◆ Task instructions: Print out the full material below, exact in every line, with no images included.

◆ Available data:
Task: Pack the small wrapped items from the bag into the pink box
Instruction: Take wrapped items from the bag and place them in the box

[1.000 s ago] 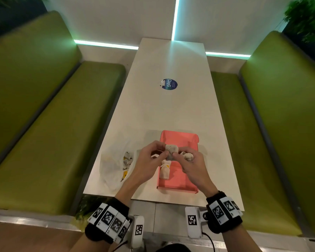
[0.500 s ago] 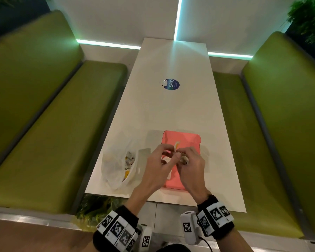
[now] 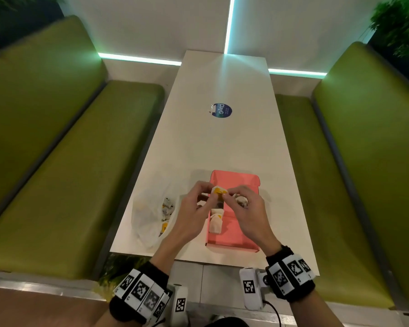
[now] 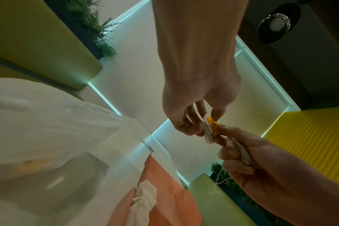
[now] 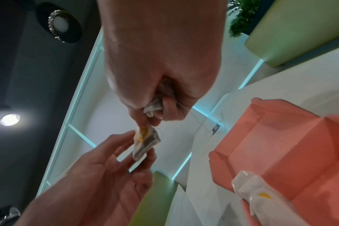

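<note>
The open pink box (image 3: 242, 234) lies on the white table near its front edge, with wrapped items (image 3: 215, 223) along its left side. Above the box's far half, my left hand (image 3: 207, 192) and right hand (image 3: 232, 194) both pinch one small wrapped item with a yellow patch (image 3: 219, 191). The left wrist view shows that item (image 4: 209, 130) between the fingertips of both hands. My right hand (image 5: 145, 122) also holds a second, crumpled wrapped item (image 5: 155, 105) in its curled fingers. The clear plastic bag (image 3: 149, 215) lies left of the box with several items inside.
A round blue sticker (image 3: 221, 110) sits mid-table, far beyond the box. Green benches (image 3: 69, 161) run along both sides of the table. The table's front edge (image 3: 198, 257) is just behind the box. Thin strings (image 5: 201, 123) trail from the held items.
Both hands have stayed together over the box. The pale item they held a second ago has given way to one showing a yellow patch, pinched between the fingertips.
</note>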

◆ Exercise response:
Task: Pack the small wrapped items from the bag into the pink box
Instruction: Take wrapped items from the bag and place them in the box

[1.000 s ago] 
[0.500 s ago] 
[now] 
[now] 
[now] 

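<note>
The open pink box (image 3: 242, 234) lies on the white table near its front edge, with wrapped items (image 3: 215, 223) along its left side. Above the box's far half, my left hand (image 3: 207, 192) and right hand (image 3: 232, 194) both pinch one small wrapped item with a yellow patch (image 3: 219, 191). The left wrist view shows that item (image 4: 209, 130) between the fingertips of both hands. My right hand (image 5: 145, 122) also holds a second, crumpled wrapped item (image 5: 155, 105) in its curled fingers. The clear plastic bag (image 3: 149, 215) lies left of the box with several items inside.
A round blue sticker (image 3: 221, 110) sits mid-table, far beyond the box. Green benches (image 3: 69, 161) run along both sides of the table. The table's front edge (image 3: 198, 257) is just behind the box. Thin strings (image 5: 201, 123) trail from the held items.
Both hands have stayed together over the box. The pale item they held a second ago has given way to one showing a yellow patch, pinched between the fingertips.
</note>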

The exercise is complete with this answer.